We’re not saying any of this is true… but the question remains, can all this emotional energy will Argentina on to a victory over the cold and calculated German team?
ROUND 12: Football Performance
Germany has fared a little better in World Championships than Argentina up until now. They have won three World Cups in all, on top of three European Cups. Argentina has won only two World Cups, but won the South American Championship a whopping 14 times.
The BBC’s Gary Lineker already predicted the end back in April. His prediction went…

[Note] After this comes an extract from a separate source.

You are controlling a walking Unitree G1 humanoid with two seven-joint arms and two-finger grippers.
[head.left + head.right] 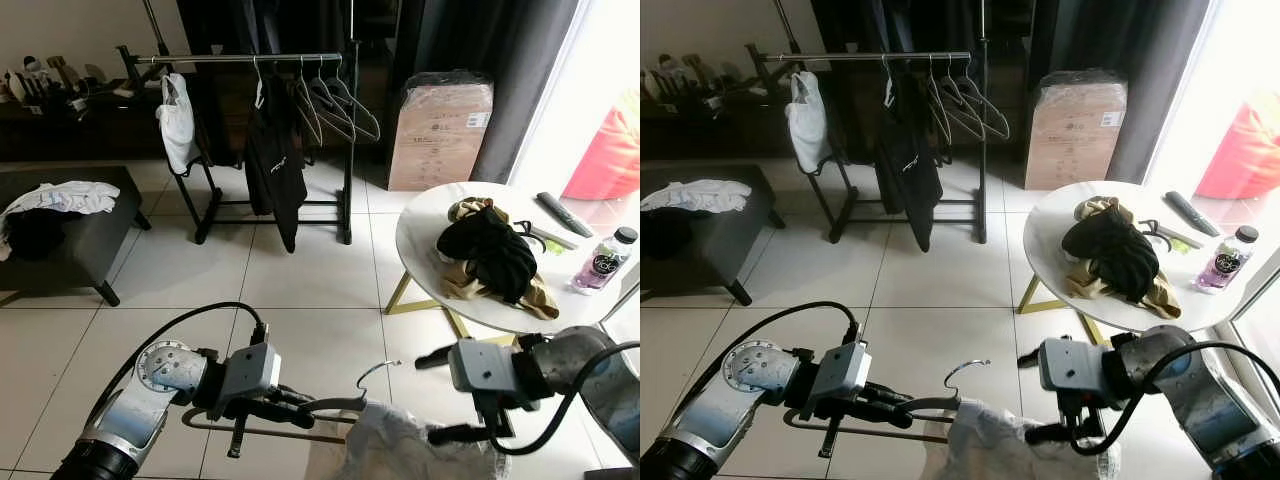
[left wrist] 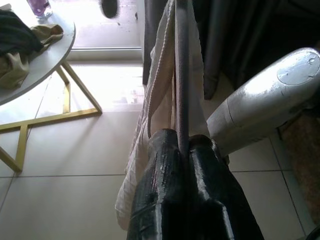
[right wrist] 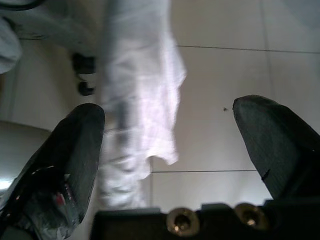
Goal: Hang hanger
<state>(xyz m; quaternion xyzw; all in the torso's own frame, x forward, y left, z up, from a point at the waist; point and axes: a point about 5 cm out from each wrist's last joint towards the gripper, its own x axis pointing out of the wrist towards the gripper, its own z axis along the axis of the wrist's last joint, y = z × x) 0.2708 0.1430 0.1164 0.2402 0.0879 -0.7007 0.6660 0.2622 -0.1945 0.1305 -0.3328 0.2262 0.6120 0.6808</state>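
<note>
Left gripper (image 1: 300,408) clenched on the hanger (image 1: 330,404), low over the tiled floor (image 1: 290,290), the thin grey bar pinched between both black fingers (image 2: 165,200) in the left wrist view. Hanger held roughly level, hook (image 1: 376,370) curling upward, a pale garment (image 1: 400,445) draped over its far end. Right gripper (image 1: 440,395) released, just beside that garment, fingers (image 3: 75,155) spread wide with the white cloth (image 3: 135,115) hanging between them, contact impossible to tell. Farther back, a black clothes rack (image 1: 250,60) carrying a dark garment (image 1: 274,165), a white one (image 1: 176,122) and several bare hangers (image 1: 335,105). Round white table (image 1: 420,260) at right, a heap of dark and tan clothes (image 1: 492,258) near its middle, a bottle (image 1: 604,262) at its right edge.
</note>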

The final will be played by 22 men kicking a ball about for 90 minutes, and at the end the Germans will win.
Will it be true?
One Last Weird Fact
The German language has the longest word in existence at a whopping 79 letters. Donaudampfschifffahrtselektrizitätenhauptbetriebswerkbauunterbeamtengesellschaft is a compound word that means the very specific 'association for the subordinate officials of the head of office management of the Danube steamboat electrical services’. Very administrative.
True to their passionate nature, while the world celebrates Mother’s and Father’s Day, Argentina goes one better by celebrating Friend Day on 20th July of every year. Founded in the 1970’s, it’s a simple and beautiful excuse for friends to get together and have a bit of a party. Pretty sweet.
After 13 long and sweaty rounds, the two destinations have finally fought it out. As the dust settles, it’s up to you to decide. So what do you reckon, which one makes the better destination?
Been inspired to make a trip to Germany or Argentina? Check out our selection of budget accommodation over at Hostelworld and book now.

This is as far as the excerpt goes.